### [Task instructions]
Your result will be the set of lines with "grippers", copied from the material below.

### [Raw data]
■ ■ ■ ■ ■

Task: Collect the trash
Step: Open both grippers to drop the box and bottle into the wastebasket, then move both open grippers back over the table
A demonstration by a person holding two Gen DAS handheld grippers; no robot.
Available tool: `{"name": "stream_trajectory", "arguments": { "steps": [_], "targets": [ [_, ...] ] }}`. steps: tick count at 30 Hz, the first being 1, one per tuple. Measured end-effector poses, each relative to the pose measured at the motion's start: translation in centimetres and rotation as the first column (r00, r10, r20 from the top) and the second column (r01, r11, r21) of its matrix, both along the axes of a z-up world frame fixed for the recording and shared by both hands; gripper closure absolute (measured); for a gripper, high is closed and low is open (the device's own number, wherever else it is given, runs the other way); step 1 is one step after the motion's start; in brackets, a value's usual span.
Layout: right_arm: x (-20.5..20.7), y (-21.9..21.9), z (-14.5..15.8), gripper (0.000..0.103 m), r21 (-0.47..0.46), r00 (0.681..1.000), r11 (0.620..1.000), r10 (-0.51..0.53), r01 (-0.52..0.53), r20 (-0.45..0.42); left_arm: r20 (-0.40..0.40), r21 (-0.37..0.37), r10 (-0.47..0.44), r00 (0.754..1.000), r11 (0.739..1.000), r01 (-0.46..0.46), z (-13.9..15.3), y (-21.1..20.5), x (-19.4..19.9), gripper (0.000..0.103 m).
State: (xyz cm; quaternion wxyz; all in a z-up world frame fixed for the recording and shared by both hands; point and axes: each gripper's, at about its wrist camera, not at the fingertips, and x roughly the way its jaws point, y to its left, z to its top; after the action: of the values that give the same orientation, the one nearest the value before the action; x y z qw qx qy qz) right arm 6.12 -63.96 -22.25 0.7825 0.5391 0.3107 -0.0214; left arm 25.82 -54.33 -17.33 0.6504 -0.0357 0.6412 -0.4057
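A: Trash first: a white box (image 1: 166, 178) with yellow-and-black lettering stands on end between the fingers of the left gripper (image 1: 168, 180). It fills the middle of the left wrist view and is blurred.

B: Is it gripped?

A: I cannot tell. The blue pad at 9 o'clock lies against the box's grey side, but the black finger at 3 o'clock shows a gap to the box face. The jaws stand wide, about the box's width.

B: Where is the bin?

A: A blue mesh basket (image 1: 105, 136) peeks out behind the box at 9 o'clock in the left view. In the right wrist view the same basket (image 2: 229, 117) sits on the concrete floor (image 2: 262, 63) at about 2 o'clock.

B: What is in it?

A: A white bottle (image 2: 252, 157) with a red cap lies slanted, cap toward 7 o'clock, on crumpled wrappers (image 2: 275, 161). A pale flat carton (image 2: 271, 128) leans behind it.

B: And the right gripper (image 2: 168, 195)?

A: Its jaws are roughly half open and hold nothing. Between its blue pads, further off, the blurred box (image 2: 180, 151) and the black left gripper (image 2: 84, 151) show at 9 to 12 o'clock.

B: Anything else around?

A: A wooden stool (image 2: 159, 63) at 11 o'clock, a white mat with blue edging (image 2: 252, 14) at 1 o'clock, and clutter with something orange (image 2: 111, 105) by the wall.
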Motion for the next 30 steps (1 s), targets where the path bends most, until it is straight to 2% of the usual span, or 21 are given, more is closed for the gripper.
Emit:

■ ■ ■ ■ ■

### [Finished task]
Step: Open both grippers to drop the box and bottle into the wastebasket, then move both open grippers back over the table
A demonstration by a person holding two Gen DAS handheld grippers; no robot.

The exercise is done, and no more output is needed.